Cultura

El candidato, su amante, la hermana y el 'paparazzi'

Incapaz de afrontar la realidad política de forma directa, al cine español le quedan los atajos de la sátira, la parodia o el molde de los géneros para acercarse al día a día de los tejemanejes del poder y su entorno más cercano. Con esta voluntad deformante y, suponemos, denunciatoria, se acerca el irregular y enfático Antonio Hernández (Lisboa, En la ciudad sin límites, Los Borgia) a una cierta realidad política, social y mediática española, en cuyo epicentro encontramos a un político conservador (excelente Roberto Álvarez) acosado por su joven amante (Verónica Echegi, no menos estimulante) durante un vodevilesco fin de semana en una lujosa casa de campo. Junto a ellos, comparten entradas y salidas la hermana mayor del político (Carmen Maura), su asistente (Marta Berenguer), un perro ladrador y un par de guardaespaldas del futuro candidato del partido de la oposición.

El menor de los males juega todas sus bazas a la fórmula del enredo satírico y en la búsqueda de un tono justo que no eche por tierra esa frágil frontera que separa la elegancia de la comedia con los excesos de lo grotesco. De camino, la película pretende repartir estopa a propósito de la memoria histórica, el clasismo, el machismo celtibérico, el sensacionalismo periodístico y otros asuntos de rabiosa actualidad.

Lo consigue en su primera mitad, que fluye grácil y ligera por un necesario terreno de ambigüedades, pullas, dobleces y sutilezas, empujada por la dirección de orquesta del maestro Álvarez, sus duetos junto a Carmen Maura y la potencia arrolladora de la Echegui y su personaje.

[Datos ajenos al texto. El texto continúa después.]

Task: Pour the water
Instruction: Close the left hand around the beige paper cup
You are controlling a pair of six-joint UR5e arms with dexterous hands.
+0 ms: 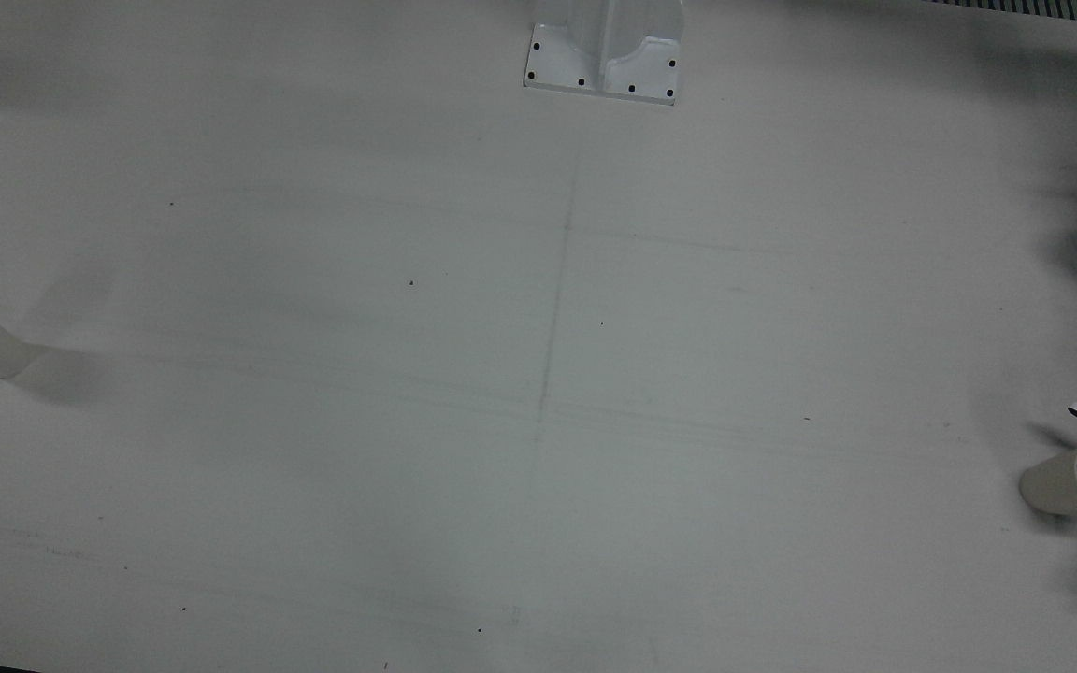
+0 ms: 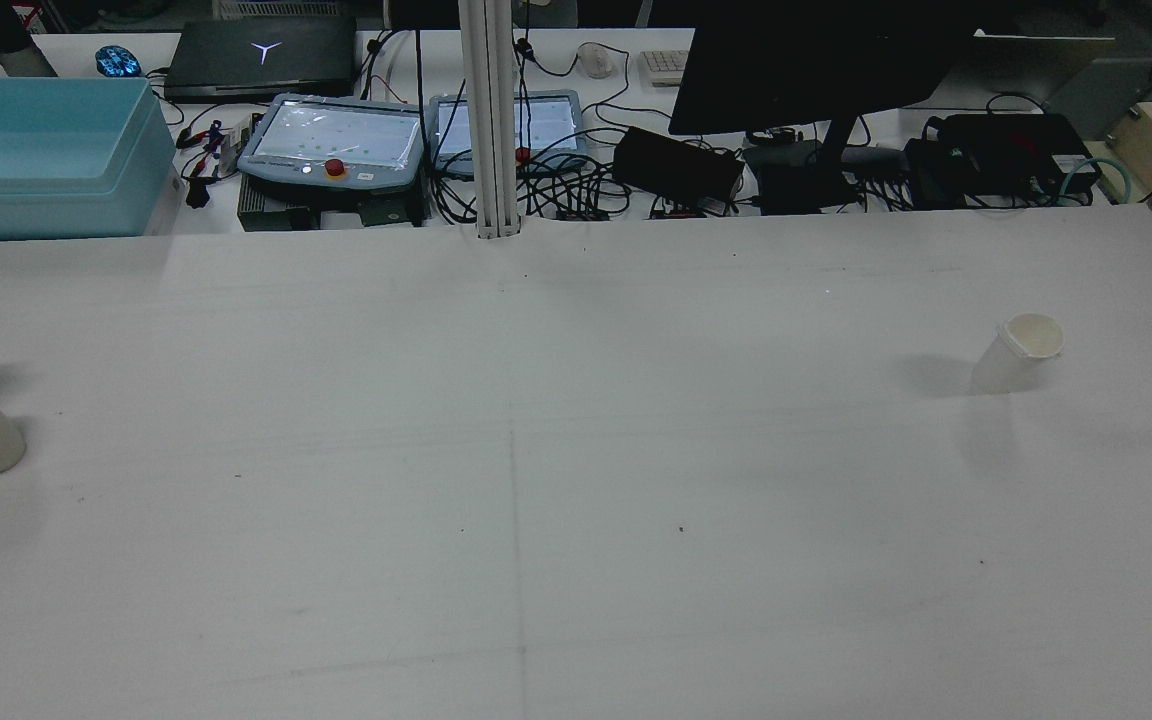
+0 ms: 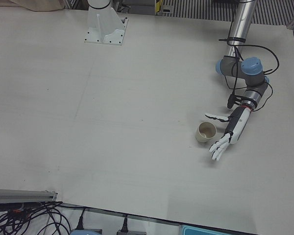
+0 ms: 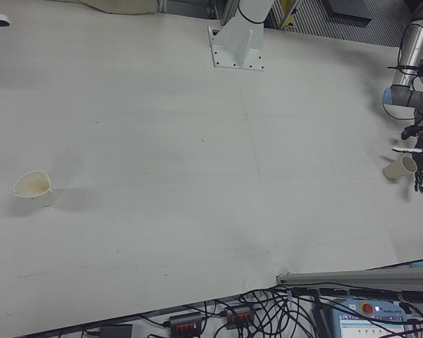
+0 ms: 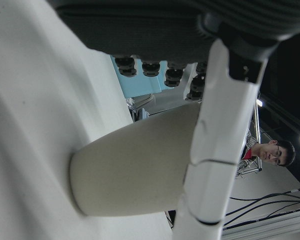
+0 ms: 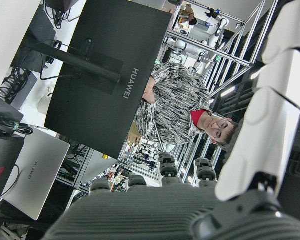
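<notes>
The left robot hand (image 3: 229,133) stands open, fingers spread, flanking the near cup (image 3: 205,132) at its 3 o'clock; we judge it poised to grasp. The far cup (image 4: 34,186) waits well apart on the surface (image 3: 112,107). We cannot tell the right robot hand's (image 6: 270,100) state.

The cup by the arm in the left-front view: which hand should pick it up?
The left hand. Its open fingers already sit on either side of that cup, not yet closed. The right hand only shows in its own camera, aimed at a monitor, away from both cups.
</notes>
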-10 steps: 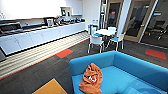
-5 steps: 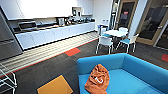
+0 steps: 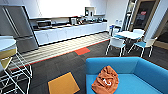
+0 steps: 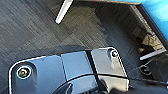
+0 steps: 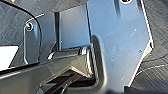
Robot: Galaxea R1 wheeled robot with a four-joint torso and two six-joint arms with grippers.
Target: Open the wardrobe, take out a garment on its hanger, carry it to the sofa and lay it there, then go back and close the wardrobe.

El asunto se descalabra, empero, cuando Hernández, hasta ese momento fino estilista de la comedia envenenada y contenida, no sabe pulir ni disimular la imperdonable deriva dramática de su guión y aquello se desmadra irremediablemente a través del encadenamiento de secuencias torpes y grandguignolescas que destapan las costuras de un engranaje incapaz de encontrar una salida airosa a su reto inicial. Es entonces cuando se acentúa aún más la tendencia de Hernández a sobredirigir (véase la escena de sexo sobre la mesa de billar, el abuso de las escenas montadas en paralelo o la persecución del paparazzi) y cuando la farsa se cierra de una manera precipitada y abrupta.